In the weeks before his death, OJ asked to move back home. Jennifer welcomed him back to his room in her finished basement. He was supposed to start school the following month.

In the early morning hours of 16 September 2009, Jennifer opened her garage door and saw three masked men charging up the driveway towards her. When they demanded to know where OJ was, Jennifer feigned ignorance. But his distinctive car gave him away.

"Where is the money?" she remembers them screaming as they pushed her towards the basement door. When they threatened to kill her, OJ opened the door to his room and the basement exploded in gunfire.

"You can go call the mother------- ambulance," she says one of the men said, then turned and ran. But it was already too late.

"I never slept at that house again," she says.

St Louis County Police investigated OJ's murder, but after several years and several pushes in the local media for information with thousands of dollars in reward money available, no one has ever been caught. A letter from a tipster in jail led to nothing. OJ's case eventually got reassigned to a different detective and Jennifer stopped calling to check on the progress.

"I haven't given up. I feel like eventually something will come to light," she says.

Amid a rising in homicides, the number of cases "cleared" or in some way resolved whether it be through the death of a suspect or an actual arrest, is dropping.

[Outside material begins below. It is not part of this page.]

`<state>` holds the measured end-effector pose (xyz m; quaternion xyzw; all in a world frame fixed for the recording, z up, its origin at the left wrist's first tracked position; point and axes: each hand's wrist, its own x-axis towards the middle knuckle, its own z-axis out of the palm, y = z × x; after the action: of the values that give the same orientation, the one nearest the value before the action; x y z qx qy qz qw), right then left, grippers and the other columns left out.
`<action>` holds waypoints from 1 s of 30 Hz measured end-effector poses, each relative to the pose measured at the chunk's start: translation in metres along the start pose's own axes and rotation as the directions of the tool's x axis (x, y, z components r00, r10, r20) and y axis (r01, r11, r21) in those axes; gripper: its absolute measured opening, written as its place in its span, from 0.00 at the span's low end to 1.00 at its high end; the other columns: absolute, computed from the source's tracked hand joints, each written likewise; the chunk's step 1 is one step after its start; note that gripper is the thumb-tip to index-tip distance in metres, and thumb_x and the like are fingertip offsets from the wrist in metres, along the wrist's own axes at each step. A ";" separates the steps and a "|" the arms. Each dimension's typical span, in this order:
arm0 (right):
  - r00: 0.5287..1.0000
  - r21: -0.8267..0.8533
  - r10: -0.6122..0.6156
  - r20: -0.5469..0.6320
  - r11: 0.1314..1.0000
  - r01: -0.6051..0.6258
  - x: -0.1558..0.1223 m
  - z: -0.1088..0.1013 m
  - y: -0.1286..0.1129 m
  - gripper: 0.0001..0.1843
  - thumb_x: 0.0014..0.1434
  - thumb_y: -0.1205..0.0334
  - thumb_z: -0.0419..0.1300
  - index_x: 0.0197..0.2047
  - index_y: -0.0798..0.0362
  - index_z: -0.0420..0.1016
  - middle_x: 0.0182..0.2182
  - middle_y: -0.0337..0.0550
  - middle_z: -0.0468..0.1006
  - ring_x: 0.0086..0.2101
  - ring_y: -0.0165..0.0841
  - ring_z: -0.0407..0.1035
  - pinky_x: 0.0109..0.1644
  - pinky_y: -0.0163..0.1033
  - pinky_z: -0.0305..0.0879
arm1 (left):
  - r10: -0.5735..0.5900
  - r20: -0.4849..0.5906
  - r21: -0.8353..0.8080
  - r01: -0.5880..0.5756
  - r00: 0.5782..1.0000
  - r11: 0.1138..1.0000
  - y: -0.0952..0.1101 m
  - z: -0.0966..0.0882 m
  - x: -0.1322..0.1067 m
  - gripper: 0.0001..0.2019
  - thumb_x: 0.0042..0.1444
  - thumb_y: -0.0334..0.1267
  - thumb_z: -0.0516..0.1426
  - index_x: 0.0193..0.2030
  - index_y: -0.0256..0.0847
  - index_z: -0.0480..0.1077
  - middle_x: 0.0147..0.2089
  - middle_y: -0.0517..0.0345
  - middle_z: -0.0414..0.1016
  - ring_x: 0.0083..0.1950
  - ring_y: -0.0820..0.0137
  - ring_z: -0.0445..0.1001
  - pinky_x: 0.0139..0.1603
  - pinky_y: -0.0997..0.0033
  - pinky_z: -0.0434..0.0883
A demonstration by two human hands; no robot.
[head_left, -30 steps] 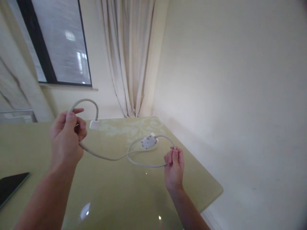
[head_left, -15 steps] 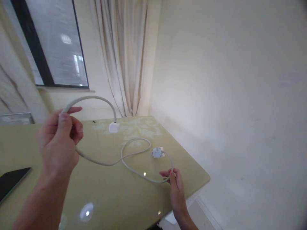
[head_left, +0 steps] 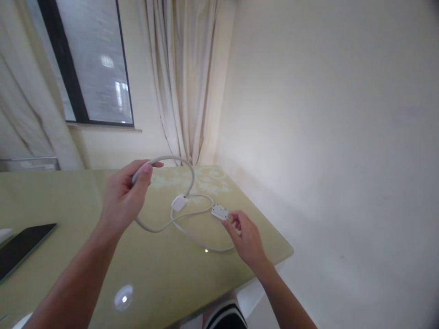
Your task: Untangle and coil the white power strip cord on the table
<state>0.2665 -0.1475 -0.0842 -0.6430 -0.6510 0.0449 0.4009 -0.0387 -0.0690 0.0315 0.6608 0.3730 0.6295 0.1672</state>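
A white cable [head_left: 161, 226] loops over the yellow-green glass table [head_left: 164, 274]. My left hand [head_left: 125, 196] is raised above the table and pinches the thick part of the cable, which arches over to a white plug [head_left: 179, 202] hanging near the tabletop. My right hand [head_left: 245, 237] is low at the table's right side, fingers curled around the thin end of the cable just behind a small white connector block [head_left: 220, 212] lying on the glass.
A dark tablet or phone [head_left: 24, 244] lies at the table's left edge. Behind stand a window [head_left: 92, 64] and a cream curtain [head_left: 185, 77]. A plain wall fills the right side. The table's right corner [head_left: 288, 250] is close to my right hand.
My left hand moved right and lower, bringing the plug down toward the loop. My right hand slid along the cable to the connector block, which now rests on the table.
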 end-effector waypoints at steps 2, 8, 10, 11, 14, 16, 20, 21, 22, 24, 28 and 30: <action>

In St Louis, it's currently at about 40%, down from an average yearly rate of 58%.

In 2015, for example, the city police have cleared 38 homicides, issuing charges in 21. There were eight white homicide victims and 108 black victims.

By numbers alone, the police have cleared at least three times as many cases with black victims as with white. That still leaves the vast majority of the cases with black victims open, which has contributed to a perception in the community that the police care far more about white victims.

Homicide surge

Compared to same time last year

19%

avg increase in 35 biggest cities

  • 105% Milwaulkee

  • 60% St Louis, Baltimore

  • 20% Chicago

  • 18% Washington DC

Homicide detectives insist race has no influence on their investigations, and St Louis Metropolitan Police Chief Sam Dotson points to the same tapestry of socioeconomic ills as a source for the high murder rate, as well as the abundance of guns on the street.

"If this were a disease or an epidemic, then millions of dollars would be funnelling into research. If this was a cancer or something like that - we don't have the same sense of urgency around it," he says.

"It's poverty, lack of employment opportunities, lack of education opportunities. Jobs aren't a law enforcement issue, substance abuse isn't necessarily a law enforcement issue. Except law enforcement is the front line to address this."

Image caption,

Police Chief Sam Dotson (centre-right) speaks to reporters

Other factors that contribute to the lower solved rate are a common refrain - uncooperative or scared witnesses. Communities who would rather even the score than use the criminal justice system. Victims who are involved in criminal activity. These are the types of murders that seem to receive the least attention.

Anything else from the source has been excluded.